- _Work task_
Write out exactly the lines of the entries below from the one holding "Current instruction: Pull" to the one holding "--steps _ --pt", inclusive, and leave out all other lines.

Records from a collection
====================

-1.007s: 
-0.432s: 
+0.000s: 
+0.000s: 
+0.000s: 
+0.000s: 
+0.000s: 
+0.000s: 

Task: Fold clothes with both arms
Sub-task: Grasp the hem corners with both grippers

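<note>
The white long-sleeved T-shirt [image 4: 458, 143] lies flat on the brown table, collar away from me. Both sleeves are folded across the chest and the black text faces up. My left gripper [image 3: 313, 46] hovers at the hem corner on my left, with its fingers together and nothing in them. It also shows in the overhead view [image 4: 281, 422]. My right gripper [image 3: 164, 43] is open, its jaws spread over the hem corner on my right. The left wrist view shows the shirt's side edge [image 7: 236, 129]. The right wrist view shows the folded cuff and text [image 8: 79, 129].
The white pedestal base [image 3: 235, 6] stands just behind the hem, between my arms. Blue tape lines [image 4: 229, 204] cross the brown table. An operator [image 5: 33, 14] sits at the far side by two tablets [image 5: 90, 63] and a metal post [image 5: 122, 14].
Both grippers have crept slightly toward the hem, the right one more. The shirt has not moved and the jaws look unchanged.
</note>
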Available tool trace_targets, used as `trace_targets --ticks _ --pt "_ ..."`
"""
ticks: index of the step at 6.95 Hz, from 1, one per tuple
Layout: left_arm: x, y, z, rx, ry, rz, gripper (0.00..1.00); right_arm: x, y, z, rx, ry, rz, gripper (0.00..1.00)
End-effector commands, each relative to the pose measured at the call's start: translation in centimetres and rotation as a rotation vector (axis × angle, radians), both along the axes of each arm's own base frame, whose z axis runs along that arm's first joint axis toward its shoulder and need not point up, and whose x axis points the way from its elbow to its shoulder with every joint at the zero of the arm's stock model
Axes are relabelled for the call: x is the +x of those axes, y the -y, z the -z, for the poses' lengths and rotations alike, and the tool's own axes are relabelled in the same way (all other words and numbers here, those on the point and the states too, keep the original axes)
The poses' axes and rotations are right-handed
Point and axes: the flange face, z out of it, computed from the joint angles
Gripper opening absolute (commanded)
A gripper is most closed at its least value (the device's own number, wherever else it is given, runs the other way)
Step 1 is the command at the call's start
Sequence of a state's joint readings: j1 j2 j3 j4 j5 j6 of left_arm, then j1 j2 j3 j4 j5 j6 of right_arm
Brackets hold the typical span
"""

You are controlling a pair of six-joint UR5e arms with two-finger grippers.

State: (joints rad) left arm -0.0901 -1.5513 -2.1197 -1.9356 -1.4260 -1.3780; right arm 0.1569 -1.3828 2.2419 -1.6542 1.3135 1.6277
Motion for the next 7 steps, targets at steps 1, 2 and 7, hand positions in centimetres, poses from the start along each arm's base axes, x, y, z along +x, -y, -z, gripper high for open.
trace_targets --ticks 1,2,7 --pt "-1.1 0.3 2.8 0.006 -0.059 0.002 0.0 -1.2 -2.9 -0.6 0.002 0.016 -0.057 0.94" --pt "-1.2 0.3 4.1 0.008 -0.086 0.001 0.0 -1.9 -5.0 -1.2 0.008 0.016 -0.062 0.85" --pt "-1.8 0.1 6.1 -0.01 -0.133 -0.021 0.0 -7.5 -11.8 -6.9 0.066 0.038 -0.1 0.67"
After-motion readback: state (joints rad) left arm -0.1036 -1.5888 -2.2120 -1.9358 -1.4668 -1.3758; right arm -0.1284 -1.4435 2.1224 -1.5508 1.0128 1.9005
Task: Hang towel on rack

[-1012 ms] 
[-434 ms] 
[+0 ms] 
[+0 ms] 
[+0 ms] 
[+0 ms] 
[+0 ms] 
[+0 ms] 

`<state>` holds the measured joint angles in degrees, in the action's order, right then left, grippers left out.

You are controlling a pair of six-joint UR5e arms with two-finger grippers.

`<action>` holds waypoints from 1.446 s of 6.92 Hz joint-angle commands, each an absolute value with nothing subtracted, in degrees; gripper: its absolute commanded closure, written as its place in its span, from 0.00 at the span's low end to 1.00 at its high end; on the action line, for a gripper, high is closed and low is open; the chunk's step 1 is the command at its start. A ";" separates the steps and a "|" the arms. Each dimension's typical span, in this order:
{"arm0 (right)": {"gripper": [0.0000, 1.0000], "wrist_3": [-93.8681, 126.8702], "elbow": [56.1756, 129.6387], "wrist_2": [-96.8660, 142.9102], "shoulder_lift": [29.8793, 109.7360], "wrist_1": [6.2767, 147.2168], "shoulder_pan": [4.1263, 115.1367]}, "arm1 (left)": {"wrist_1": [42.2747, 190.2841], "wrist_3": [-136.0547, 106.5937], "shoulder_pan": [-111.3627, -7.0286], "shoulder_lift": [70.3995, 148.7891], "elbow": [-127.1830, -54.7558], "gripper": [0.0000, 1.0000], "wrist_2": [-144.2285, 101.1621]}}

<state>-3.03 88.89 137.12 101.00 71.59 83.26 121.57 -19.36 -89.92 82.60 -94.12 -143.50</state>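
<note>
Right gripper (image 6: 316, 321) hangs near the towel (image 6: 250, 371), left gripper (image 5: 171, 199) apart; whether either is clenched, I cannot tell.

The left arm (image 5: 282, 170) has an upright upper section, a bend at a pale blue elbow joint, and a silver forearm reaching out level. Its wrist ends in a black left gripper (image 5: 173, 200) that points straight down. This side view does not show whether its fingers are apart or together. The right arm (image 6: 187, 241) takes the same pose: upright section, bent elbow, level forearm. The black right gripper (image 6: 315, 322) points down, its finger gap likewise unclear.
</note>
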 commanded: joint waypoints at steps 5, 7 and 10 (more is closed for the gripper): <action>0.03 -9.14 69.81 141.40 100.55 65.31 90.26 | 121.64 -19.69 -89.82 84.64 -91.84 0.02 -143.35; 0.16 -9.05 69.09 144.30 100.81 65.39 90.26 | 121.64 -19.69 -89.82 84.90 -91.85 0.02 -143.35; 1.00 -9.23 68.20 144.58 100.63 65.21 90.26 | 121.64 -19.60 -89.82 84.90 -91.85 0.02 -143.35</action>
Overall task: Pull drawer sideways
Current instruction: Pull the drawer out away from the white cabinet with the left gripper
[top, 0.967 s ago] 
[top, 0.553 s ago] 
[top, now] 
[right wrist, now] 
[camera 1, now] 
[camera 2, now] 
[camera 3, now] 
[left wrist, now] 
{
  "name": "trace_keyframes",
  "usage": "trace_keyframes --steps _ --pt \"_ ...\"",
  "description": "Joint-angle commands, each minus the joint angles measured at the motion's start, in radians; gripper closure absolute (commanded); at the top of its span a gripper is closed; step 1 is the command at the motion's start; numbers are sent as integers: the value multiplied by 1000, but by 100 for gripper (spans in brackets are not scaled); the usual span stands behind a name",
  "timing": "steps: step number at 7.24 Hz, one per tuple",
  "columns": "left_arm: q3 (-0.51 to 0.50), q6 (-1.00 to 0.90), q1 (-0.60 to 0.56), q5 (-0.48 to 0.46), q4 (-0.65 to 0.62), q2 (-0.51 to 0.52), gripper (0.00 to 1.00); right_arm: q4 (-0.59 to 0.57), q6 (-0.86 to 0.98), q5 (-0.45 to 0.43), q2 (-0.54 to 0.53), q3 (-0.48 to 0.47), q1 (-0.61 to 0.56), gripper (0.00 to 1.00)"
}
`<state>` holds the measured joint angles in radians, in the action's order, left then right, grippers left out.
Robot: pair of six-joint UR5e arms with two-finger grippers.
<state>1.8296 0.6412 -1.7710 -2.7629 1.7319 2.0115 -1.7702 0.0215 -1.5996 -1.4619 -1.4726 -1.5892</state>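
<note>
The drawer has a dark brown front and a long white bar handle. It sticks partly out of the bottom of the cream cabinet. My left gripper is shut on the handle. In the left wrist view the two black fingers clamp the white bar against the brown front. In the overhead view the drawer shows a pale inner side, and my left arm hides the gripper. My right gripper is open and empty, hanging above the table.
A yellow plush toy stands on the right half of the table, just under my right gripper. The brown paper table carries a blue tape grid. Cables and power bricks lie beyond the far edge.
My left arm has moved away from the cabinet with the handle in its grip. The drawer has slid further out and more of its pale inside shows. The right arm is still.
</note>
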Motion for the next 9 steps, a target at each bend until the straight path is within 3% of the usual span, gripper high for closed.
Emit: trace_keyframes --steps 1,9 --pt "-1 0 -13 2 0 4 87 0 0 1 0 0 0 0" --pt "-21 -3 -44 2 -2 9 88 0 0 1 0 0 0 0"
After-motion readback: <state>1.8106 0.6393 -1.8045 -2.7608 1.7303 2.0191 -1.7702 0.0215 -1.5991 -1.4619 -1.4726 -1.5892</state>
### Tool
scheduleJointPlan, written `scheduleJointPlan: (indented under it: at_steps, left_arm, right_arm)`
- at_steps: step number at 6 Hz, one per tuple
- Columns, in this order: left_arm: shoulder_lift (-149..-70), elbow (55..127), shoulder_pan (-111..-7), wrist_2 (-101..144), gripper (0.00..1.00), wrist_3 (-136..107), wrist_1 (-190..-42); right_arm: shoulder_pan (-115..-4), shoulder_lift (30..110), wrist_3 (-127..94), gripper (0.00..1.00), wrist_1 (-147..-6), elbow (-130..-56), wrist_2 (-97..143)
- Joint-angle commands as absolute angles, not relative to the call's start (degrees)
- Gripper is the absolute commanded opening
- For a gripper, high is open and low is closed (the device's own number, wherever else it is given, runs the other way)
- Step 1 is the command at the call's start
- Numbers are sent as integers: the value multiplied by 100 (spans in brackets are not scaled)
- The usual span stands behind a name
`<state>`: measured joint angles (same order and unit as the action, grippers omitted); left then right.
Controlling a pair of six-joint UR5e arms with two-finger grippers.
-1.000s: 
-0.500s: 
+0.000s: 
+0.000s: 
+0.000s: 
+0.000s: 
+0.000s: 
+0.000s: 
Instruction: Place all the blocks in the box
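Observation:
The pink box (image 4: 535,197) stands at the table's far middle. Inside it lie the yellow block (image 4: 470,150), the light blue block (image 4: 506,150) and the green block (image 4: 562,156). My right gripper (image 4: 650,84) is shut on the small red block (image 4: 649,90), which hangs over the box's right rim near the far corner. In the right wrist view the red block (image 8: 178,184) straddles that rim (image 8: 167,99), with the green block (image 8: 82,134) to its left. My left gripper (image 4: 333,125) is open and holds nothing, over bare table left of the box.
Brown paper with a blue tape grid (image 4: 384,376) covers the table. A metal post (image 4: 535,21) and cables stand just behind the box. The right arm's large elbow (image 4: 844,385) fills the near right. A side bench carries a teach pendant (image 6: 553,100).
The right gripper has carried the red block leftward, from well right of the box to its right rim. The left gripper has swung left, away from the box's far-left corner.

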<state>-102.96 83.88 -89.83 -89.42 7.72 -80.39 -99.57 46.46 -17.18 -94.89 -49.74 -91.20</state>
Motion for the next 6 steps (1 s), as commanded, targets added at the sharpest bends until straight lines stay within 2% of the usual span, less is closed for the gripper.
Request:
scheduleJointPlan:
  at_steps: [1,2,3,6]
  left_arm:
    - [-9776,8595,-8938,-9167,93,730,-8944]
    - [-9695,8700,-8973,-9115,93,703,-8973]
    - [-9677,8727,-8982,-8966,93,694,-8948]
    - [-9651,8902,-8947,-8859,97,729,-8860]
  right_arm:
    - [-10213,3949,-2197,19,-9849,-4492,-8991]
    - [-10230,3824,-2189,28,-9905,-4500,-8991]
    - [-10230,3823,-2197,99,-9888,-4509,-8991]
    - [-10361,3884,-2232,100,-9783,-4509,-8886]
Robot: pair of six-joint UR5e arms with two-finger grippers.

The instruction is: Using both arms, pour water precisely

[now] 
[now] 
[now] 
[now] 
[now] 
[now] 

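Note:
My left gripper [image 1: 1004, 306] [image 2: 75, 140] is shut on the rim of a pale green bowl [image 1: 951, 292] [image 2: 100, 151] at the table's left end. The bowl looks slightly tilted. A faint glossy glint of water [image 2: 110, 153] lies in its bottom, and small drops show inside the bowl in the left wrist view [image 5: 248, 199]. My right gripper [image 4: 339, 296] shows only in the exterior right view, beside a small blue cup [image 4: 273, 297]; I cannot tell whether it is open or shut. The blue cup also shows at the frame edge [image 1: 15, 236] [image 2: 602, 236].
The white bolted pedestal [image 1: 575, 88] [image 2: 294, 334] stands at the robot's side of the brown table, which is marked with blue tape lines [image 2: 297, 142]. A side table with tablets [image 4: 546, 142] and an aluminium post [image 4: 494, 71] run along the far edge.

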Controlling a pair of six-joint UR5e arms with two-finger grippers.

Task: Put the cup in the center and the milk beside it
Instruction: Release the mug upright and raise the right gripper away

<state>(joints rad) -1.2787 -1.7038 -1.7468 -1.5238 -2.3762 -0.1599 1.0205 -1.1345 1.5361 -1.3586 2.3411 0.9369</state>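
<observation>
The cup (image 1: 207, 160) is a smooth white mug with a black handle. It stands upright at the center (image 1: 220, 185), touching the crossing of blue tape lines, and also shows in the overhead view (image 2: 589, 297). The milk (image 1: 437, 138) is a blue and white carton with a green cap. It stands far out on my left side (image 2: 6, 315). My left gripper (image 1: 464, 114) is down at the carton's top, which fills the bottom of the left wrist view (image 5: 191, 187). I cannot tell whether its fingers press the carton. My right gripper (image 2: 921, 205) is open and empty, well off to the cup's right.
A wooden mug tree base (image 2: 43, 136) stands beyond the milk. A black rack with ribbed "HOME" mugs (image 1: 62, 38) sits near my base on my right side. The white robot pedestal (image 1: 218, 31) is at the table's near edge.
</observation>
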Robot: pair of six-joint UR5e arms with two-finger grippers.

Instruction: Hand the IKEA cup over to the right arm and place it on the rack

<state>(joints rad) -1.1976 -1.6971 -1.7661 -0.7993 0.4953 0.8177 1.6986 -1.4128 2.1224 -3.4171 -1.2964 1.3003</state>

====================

- _Result of the exercise_
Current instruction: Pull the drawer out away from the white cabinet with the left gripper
[top, 0.967 s ago] 
[top, 0.553 s ago] 
[top, now] 
[right wrist, now] 
[camera 1, now] 
[camera 2, now] 
[camera 3, now] 
[left wrist, now] 
{
  "name": "trace_keyframes",
  "usage": "trace_keyframes --steps _ --pt \"_ ...\"",

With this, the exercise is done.